Un franchisé sur trois au bord de la faillite : les dangers de ce modèle que Delhaize épouse à 100%
La guerre des promos et la hausse des coûts de fonctionnement plongent un franchisé sur trois au bord de la faillite.
Publié le 07-03-2023 à 16h10 - Mis à jour le 07-03-2023 à 19h07
”On a ouvert beaucoup trop de supermarchés de proximité. La concurrence est telle qu’elle en affecte la rentabilité”, nous indiquait Claude Boffa, professeur émérite professeur de marketing à la Solvay Brussels School, il y a tout juste deux semaines lorsqu’on l’interrogeait sur les difficultés de la grande distribution. "De nombreux franchisés ne font pas assez de marge. Certains sont viables grâce à une structure de personnel moindre, où le franchisé bosse énormément, souvent en famille. Mais si vous n’atteignez pas au minimum 20 % de marge, c’est la catastrophe. La concurrence est cependant trop féroce car si vous multipliez le nombre de points de vente, le gâteau, lui, n’est pas plus important. Il est clair qu’il y a trop de commerces en Belgique.”

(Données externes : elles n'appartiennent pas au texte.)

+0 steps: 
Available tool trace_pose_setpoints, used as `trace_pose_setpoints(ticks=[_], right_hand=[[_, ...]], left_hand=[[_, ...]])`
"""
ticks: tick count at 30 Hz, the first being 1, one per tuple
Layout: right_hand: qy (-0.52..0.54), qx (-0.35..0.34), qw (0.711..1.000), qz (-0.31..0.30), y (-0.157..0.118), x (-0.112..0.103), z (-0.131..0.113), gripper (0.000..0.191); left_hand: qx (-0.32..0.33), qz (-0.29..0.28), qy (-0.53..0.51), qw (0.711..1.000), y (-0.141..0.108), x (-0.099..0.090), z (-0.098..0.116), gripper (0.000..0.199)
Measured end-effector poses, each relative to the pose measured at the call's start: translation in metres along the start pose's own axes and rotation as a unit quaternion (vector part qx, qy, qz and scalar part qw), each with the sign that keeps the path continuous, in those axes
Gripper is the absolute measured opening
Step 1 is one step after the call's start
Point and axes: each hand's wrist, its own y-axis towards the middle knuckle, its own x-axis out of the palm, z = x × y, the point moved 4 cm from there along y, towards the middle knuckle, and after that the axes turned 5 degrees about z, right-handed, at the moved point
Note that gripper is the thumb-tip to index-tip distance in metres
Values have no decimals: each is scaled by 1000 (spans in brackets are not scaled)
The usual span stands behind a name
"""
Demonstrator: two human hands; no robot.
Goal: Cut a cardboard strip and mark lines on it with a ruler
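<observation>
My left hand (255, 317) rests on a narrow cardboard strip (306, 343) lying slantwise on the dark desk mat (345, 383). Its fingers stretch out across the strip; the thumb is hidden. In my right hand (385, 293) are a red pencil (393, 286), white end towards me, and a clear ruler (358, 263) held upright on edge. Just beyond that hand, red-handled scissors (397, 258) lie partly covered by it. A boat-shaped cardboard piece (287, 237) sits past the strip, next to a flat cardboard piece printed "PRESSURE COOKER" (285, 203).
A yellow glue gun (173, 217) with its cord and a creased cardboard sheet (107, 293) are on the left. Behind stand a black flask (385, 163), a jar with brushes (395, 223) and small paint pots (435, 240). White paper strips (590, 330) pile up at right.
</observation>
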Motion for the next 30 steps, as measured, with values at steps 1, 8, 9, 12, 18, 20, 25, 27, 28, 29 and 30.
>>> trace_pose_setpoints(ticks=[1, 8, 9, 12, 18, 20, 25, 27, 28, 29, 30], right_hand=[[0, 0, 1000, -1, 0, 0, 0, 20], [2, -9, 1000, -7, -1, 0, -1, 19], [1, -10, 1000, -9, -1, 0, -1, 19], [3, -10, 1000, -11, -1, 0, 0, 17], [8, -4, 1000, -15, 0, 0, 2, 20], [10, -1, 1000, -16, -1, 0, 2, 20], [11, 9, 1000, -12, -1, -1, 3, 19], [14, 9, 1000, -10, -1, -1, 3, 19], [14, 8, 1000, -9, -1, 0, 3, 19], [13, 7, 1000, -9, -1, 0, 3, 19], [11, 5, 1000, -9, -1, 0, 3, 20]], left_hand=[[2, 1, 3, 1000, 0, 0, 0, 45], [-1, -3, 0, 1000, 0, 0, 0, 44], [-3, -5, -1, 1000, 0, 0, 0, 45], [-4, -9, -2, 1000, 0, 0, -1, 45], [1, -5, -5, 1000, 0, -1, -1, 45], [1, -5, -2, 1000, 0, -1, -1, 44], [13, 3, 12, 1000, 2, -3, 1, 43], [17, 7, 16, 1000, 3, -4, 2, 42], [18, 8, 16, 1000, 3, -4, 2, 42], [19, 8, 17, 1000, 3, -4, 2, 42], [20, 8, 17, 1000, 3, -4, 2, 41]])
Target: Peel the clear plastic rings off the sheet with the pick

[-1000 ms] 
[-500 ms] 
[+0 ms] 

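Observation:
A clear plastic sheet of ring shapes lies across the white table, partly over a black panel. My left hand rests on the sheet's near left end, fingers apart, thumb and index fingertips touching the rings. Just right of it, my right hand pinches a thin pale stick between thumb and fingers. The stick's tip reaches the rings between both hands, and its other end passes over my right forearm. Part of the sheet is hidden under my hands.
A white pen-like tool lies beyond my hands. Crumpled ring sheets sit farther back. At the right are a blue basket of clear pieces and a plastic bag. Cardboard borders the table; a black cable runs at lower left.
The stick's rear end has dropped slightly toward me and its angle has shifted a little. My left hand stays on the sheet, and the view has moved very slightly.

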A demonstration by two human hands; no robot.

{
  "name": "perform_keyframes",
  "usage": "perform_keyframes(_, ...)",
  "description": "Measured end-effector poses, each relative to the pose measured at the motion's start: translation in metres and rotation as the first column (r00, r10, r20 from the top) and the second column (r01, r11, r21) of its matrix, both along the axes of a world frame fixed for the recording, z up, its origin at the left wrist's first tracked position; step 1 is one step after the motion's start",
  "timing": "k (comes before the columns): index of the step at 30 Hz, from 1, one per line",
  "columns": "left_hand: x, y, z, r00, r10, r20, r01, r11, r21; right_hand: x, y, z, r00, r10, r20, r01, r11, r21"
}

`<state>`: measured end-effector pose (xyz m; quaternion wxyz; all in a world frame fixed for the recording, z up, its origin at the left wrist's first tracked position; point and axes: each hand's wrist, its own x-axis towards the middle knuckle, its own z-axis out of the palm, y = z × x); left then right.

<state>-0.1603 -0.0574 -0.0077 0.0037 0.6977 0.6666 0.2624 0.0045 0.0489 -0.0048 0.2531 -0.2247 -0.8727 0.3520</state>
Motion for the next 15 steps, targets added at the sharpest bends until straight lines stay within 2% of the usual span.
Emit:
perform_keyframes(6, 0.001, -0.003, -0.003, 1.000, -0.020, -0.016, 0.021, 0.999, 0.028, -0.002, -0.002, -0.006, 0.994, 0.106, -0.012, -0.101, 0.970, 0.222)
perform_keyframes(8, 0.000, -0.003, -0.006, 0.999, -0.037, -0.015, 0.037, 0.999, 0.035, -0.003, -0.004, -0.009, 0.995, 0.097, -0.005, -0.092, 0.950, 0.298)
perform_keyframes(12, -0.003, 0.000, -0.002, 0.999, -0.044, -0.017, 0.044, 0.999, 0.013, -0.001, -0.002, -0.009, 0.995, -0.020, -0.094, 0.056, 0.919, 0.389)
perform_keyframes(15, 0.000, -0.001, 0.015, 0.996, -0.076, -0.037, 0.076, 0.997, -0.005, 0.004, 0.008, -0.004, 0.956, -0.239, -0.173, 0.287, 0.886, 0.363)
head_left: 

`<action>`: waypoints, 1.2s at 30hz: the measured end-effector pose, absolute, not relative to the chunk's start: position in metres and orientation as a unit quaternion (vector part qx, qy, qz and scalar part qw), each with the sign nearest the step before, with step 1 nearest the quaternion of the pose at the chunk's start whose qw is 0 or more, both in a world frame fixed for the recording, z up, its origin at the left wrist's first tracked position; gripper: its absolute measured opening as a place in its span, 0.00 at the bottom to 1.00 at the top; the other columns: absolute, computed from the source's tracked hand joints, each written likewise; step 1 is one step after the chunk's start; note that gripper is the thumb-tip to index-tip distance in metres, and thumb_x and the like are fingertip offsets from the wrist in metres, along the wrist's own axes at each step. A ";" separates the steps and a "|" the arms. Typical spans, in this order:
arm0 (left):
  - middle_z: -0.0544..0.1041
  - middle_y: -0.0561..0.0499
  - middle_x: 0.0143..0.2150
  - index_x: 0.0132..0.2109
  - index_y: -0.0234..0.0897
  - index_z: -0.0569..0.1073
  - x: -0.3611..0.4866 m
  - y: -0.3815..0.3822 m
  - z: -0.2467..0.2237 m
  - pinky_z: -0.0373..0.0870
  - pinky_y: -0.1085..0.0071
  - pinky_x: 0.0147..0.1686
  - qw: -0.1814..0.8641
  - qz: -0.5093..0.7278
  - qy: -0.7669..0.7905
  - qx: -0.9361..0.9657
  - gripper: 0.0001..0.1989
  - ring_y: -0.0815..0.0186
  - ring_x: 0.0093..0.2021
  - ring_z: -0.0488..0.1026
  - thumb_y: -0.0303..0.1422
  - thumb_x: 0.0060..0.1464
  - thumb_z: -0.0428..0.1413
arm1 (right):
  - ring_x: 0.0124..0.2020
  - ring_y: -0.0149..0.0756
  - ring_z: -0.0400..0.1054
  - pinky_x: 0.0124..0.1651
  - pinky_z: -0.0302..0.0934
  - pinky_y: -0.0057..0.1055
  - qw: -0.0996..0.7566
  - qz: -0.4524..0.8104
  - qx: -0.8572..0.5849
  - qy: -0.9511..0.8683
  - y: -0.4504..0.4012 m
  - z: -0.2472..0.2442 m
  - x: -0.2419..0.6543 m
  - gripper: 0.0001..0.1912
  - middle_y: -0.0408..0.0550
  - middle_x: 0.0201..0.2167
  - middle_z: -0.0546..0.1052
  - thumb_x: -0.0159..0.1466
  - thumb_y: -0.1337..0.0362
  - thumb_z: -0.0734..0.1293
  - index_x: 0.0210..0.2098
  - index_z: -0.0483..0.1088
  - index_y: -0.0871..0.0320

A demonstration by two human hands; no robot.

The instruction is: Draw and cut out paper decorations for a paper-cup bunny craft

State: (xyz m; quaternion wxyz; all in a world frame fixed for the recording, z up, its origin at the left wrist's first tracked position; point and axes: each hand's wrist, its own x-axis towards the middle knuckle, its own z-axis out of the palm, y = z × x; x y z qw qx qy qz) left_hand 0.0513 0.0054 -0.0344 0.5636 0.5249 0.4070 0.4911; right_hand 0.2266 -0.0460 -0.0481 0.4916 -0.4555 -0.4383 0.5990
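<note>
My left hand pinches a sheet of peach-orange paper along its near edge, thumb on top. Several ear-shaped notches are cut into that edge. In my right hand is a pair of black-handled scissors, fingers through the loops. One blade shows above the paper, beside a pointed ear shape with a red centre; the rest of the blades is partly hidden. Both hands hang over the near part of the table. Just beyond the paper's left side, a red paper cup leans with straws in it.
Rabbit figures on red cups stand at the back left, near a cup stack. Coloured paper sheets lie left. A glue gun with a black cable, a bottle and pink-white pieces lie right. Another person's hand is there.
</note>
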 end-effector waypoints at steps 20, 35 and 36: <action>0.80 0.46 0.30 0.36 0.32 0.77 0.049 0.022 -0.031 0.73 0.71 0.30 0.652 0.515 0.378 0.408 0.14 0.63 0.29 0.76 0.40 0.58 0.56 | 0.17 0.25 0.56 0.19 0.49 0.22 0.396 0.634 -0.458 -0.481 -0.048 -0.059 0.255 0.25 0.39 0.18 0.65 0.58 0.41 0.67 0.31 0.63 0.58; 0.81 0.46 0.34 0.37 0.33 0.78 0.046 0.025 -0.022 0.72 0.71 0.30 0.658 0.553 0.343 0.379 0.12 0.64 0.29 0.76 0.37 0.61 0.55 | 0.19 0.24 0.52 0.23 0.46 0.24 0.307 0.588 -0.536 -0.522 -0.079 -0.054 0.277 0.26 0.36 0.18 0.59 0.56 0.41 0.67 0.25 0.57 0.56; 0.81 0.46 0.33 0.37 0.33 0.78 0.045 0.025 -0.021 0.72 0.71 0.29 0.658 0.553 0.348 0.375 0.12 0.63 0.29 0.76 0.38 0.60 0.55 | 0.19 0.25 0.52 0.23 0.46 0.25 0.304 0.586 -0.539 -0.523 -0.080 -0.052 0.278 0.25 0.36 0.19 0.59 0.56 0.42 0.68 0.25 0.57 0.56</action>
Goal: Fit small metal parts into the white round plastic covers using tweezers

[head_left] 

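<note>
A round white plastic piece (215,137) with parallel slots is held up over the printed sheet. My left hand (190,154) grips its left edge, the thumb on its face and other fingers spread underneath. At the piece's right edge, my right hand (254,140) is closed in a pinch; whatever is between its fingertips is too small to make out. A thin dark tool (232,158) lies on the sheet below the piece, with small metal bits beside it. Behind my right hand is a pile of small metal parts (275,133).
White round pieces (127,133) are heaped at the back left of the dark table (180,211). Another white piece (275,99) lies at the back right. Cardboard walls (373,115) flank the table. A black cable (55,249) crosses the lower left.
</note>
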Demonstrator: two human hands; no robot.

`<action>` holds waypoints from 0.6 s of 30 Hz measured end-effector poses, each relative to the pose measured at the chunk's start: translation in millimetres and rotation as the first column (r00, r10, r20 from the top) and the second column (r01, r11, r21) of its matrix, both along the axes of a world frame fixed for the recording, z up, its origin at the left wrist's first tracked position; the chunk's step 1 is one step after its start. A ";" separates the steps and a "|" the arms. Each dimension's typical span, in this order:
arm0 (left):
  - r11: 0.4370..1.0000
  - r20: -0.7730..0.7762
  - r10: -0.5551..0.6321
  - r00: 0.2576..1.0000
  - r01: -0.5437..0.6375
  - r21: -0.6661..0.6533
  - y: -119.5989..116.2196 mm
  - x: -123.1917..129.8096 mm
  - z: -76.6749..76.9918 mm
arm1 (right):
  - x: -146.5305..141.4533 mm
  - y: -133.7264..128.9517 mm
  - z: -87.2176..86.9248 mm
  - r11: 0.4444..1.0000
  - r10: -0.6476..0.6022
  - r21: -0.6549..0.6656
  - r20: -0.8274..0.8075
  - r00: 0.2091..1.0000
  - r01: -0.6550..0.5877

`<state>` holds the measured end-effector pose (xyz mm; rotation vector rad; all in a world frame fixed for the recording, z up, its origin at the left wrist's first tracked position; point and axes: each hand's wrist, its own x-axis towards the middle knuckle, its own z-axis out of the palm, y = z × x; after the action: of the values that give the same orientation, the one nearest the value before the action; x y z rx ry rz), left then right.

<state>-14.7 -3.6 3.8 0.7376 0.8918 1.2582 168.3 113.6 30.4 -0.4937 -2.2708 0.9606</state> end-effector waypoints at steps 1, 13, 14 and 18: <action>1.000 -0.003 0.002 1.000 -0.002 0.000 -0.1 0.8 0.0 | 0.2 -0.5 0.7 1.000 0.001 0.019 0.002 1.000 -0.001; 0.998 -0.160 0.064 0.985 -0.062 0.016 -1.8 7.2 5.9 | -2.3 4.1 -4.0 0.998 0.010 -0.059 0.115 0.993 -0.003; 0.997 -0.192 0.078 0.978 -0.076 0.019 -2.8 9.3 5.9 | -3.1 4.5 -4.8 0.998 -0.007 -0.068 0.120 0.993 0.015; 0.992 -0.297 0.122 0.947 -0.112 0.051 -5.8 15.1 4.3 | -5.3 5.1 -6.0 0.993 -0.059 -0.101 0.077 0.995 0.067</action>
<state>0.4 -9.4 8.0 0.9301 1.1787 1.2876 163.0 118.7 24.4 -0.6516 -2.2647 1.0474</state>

Dans le modèle de la franchise, il y a beaucoup plus de flexibilité du personnel, d’emplois précarisés (recours aux étudiants notamment). “C’est donc un modèle nettement moins favorable pour le personnel. Les règles de conventions collectives actuelles empêchent ce modèle, notamment au niveau de la polyvalence. Notamment, il n’est pas permis de proposer des contrats de travail de moins de 16 h. Ni, par exemple, de dire à un employé de ne pas venir un mardi s’il n’y a pas assez de clients ou d’engager 3 étudiants un samedi pour travailler 3 heures en cas de forte affluence. En changeant ces règles et ces conventions de travail, on ouvre la porte à un autre modèle, qui ne sera pas sans conséquences sur l’emploi. Le recours à la franchise est une possibilité car elle offre plus de flexibilité.”
Mais la rentabilité est loin d’être au rendez-vous pour de nombreux franchisés. Selon une étude de l’APLSIA (Association professionnelle du libre-service indépendant en alimentation) réalisée en 2020, un franchisé sur quatre est en perte à Bruxelles et en Wallonie. Avec la crise énergétique, la guerre en Ukraine, les faibles marges et la concurrence, on est même plus proches aujourd’hui d’un sur trois. Le modèle de la franchise profite surtout au franchiseur. Il jouit en effet d’un canal de distribution sans avoir à en supporter les coûts de fonctionnement. Frédéric connaît bien le système puisqu’il a exploité deux Proxy Delhaize en région bruxelloise avant de rendre les clés. “C’est très compliqué d’atteindre un seuil de rentabilité. D’abord parce que la seule source d’approvisionnement, c’est la centrale d’achat du groupe partenaire. C’est donc eux qui décident à combien on achète, mais aussi les prix auxquels on doit vendre. Et quand il y a de grosses promotions, on doit les appliquer alors que cela rogne sur notre marge. Parfois, on ne gagne même rien du tout, mais on est obligés de mettre les produits en rayon sinon la clientèle râle ou va voir à la concurrence. Le grand gagnant, c’est le franchiseur car il prend une marge confortable sur les produits qu’il nous vend (NdlR : certains évoquent une marge de 20 %) ainsi qu’un pourcentage sur notre chiffre d’affaires.”